● **WORK TO COMPLETE**: Only one stretch of the listing below is wanted. Give it again exactly, from the line with "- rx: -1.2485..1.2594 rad" through the line with "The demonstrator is".

● **MATERIAL FOR THIS EXERCISE**:

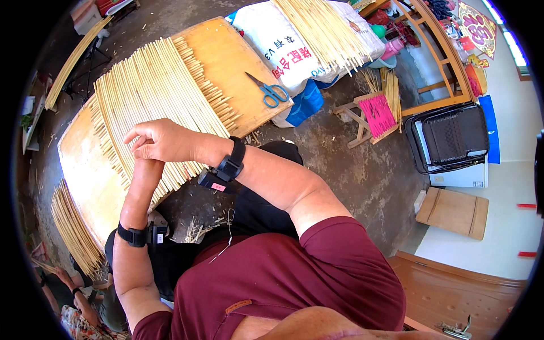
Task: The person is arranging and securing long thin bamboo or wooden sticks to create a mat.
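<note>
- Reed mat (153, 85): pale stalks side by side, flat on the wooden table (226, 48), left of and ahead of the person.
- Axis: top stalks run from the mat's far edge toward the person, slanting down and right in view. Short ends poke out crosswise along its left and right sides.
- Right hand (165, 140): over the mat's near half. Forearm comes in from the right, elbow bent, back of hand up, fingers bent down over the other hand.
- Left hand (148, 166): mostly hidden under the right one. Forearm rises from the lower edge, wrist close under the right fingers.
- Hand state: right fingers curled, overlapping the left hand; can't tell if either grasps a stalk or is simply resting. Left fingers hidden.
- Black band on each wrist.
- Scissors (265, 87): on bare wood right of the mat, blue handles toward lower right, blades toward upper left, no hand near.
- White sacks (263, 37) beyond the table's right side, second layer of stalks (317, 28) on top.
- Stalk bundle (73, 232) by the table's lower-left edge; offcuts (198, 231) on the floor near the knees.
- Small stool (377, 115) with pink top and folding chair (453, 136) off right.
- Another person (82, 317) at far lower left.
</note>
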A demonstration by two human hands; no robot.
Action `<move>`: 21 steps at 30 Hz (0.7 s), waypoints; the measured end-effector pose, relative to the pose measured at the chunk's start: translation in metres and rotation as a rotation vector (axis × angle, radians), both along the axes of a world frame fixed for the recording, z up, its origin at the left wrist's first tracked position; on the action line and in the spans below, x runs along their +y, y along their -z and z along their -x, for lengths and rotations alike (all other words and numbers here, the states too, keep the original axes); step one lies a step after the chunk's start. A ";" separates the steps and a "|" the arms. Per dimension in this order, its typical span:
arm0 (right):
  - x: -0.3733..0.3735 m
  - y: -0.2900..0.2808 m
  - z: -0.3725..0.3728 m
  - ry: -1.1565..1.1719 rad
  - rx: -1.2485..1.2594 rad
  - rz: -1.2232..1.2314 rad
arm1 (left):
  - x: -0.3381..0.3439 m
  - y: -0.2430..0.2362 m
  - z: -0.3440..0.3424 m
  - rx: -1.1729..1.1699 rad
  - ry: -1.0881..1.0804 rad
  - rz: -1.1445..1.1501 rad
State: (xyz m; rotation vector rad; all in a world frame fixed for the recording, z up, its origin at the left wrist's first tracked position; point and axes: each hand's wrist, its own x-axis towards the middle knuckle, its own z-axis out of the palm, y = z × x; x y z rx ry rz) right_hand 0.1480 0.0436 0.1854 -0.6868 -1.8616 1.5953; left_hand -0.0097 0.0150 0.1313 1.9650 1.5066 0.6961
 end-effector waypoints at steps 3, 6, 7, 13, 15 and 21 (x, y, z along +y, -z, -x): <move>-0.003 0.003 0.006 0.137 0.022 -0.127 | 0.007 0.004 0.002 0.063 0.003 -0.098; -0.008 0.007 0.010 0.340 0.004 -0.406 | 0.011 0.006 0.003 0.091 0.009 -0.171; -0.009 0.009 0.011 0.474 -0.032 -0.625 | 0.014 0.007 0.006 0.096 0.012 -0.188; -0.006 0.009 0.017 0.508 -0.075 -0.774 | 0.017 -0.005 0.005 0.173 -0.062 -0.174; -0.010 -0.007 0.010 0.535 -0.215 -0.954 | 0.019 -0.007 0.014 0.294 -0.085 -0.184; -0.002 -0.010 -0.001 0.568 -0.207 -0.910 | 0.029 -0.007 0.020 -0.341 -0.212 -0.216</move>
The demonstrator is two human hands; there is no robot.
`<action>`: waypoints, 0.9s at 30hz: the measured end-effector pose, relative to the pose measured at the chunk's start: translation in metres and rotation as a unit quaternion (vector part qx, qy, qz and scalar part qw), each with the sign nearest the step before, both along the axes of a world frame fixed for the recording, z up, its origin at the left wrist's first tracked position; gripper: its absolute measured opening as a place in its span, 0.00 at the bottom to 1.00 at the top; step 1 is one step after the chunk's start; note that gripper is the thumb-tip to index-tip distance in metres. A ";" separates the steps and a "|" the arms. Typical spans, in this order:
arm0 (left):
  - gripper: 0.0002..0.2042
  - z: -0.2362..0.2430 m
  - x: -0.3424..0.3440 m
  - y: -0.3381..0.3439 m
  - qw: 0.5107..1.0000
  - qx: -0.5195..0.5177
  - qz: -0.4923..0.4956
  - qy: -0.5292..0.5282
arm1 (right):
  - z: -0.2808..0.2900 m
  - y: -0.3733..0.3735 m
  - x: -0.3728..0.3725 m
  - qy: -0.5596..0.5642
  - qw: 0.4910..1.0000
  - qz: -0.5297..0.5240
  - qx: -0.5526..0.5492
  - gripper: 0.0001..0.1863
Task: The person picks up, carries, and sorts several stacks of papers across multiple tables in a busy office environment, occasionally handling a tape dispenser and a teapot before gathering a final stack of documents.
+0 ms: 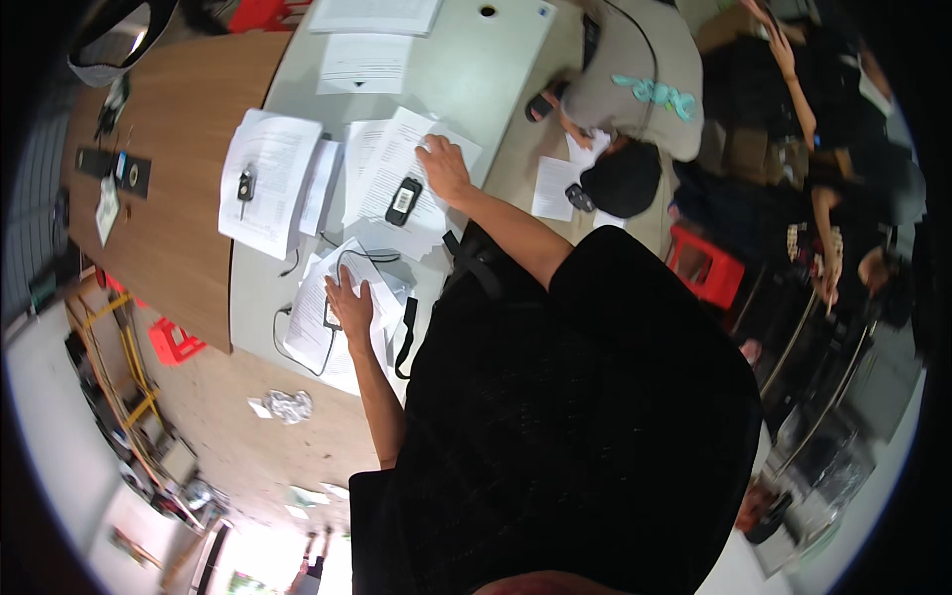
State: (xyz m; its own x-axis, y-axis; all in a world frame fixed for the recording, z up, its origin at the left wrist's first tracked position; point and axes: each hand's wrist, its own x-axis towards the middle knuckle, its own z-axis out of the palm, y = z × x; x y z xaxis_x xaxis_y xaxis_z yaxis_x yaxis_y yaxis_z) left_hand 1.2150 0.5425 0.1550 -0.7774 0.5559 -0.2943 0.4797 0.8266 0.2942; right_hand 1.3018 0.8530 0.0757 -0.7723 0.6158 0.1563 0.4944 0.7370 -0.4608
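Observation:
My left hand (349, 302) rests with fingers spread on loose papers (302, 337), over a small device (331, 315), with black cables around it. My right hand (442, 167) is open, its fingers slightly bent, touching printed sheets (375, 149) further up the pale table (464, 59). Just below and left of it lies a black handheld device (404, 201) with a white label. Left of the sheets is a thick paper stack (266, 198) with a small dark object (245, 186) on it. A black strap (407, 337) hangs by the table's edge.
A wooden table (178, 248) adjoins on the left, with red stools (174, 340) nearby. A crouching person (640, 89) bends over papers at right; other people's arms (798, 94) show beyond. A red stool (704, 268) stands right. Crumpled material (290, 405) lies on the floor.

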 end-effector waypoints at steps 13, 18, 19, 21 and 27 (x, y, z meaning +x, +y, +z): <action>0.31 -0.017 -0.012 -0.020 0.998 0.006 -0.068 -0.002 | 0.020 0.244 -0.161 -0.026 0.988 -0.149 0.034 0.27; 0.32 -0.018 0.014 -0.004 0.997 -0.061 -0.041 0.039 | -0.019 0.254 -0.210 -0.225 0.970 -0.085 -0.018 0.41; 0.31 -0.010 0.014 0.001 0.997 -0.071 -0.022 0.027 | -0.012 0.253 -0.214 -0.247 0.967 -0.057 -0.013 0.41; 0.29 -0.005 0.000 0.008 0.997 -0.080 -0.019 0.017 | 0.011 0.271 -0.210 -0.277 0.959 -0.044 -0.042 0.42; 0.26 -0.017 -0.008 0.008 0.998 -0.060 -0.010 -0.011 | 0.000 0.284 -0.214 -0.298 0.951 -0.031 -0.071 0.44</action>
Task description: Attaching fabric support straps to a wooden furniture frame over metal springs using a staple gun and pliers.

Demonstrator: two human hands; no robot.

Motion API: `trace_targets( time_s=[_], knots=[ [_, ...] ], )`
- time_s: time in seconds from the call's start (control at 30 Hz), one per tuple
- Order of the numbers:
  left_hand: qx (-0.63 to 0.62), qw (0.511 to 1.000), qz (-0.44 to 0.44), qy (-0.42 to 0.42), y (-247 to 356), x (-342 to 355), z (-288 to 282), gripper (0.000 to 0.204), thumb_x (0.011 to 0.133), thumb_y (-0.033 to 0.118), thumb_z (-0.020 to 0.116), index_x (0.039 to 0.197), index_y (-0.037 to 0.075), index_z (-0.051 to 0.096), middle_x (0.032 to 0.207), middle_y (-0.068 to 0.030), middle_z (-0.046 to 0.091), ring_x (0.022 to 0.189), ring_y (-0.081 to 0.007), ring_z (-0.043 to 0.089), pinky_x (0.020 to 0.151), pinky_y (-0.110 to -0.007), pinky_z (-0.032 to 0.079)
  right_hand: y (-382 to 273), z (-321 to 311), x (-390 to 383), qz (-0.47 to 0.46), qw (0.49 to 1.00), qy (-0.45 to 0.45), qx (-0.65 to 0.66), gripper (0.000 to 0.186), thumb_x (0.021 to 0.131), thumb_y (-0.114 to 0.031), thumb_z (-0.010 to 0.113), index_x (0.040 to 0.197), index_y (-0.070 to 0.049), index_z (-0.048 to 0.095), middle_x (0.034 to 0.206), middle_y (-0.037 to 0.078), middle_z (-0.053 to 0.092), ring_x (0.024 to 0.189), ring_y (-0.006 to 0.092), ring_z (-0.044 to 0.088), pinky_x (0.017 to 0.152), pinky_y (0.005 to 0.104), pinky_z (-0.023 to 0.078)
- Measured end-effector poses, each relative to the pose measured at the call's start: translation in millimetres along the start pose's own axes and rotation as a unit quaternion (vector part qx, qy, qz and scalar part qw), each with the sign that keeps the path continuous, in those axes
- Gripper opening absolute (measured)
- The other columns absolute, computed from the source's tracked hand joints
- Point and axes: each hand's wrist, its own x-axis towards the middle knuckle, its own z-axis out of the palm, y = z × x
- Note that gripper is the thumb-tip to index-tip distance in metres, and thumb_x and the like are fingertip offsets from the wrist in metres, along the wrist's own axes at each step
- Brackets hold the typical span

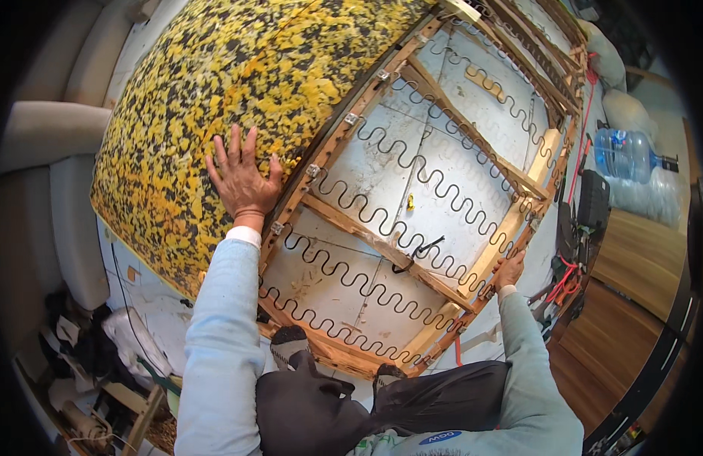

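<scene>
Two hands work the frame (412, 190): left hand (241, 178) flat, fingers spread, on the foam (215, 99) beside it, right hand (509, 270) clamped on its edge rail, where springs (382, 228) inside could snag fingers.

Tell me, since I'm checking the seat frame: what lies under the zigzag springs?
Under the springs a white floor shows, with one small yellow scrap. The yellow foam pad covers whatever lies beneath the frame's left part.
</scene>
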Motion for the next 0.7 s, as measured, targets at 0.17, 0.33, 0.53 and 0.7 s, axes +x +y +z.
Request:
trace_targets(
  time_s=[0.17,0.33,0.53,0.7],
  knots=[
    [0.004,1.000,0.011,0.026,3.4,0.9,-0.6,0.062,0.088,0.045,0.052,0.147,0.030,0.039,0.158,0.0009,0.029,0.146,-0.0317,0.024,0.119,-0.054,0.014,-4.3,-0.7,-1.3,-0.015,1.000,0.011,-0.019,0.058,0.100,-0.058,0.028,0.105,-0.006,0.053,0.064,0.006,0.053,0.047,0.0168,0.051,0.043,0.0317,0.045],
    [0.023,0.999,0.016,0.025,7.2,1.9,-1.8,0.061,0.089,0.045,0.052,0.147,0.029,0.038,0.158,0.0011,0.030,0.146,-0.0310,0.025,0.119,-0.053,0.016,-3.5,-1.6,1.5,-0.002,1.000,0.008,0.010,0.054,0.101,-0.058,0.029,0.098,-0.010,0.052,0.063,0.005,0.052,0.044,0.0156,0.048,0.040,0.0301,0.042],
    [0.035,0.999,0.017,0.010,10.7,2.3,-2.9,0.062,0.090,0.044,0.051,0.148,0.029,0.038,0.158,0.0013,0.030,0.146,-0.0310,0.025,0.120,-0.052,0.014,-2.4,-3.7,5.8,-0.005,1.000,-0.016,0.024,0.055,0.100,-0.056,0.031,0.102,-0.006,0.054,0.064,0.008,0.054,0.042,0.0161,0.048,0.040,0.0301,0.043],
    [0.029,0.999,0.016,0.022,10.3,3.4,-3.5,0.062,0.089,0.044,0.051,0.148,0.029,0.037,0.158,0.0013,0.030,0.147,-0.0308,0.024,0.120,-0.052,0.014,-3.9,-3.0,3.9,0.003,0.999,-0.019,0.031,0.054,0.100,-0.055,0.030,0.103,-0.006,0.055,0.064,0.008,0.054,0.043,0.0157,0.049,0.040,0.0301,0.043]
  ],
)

● **EXERCISE RESULT**:
  - rx: -1.2485..1.2594 rad
  - rz: -1.2232..1.2314 rad
arm1 (left):
  - x: -0.3381..0.3439 m
  - y: -0.2430..0.2362 m
  - z: -0.3440..0.3424 m
  - rx: -1.1729..1.1699 rad
  - ry: -1.0881..1.0804 rad
  - rz: -1.1445..1.1501 rad
State: (xyz m; rotation vector rad; all in a world frame fixed for the recording, z up, its origin at the left wrist's first tracked position; point and axes: each hand's wrist, its own x-axis towards the middle knuckle, its own z-axis out of the palm, y = z × x; x y z rx ry rz) right_hand 0.1480 0.0436 0.1854 -0.6868 -1.8616 1.5953; left_hand -0.0097 0.0150 0.1313 1.9650 1.5066 0.6961
 end-effector waypoints at steps 3, 6, 7, 13, 15 and 21 (x, y, z along +y, -z, -x): <move>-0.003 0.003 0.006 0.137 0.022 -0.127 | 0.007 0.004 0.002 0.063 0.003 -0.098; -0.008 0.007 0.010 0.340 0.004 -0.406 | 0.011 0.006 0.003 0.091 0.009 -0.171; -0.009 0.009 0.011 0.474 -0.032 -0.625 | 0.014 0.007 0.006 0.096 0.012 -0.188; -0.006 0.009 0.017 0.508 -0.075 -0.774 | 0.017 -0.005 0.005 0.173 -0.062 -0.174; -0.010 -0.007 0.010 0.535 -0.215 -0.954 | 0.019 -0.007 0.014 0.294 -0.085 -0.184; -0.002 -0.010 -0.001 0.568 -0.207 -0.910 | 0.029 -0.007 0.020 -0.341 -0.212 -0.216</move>
The demonstrator is two human hands; there is no robot.

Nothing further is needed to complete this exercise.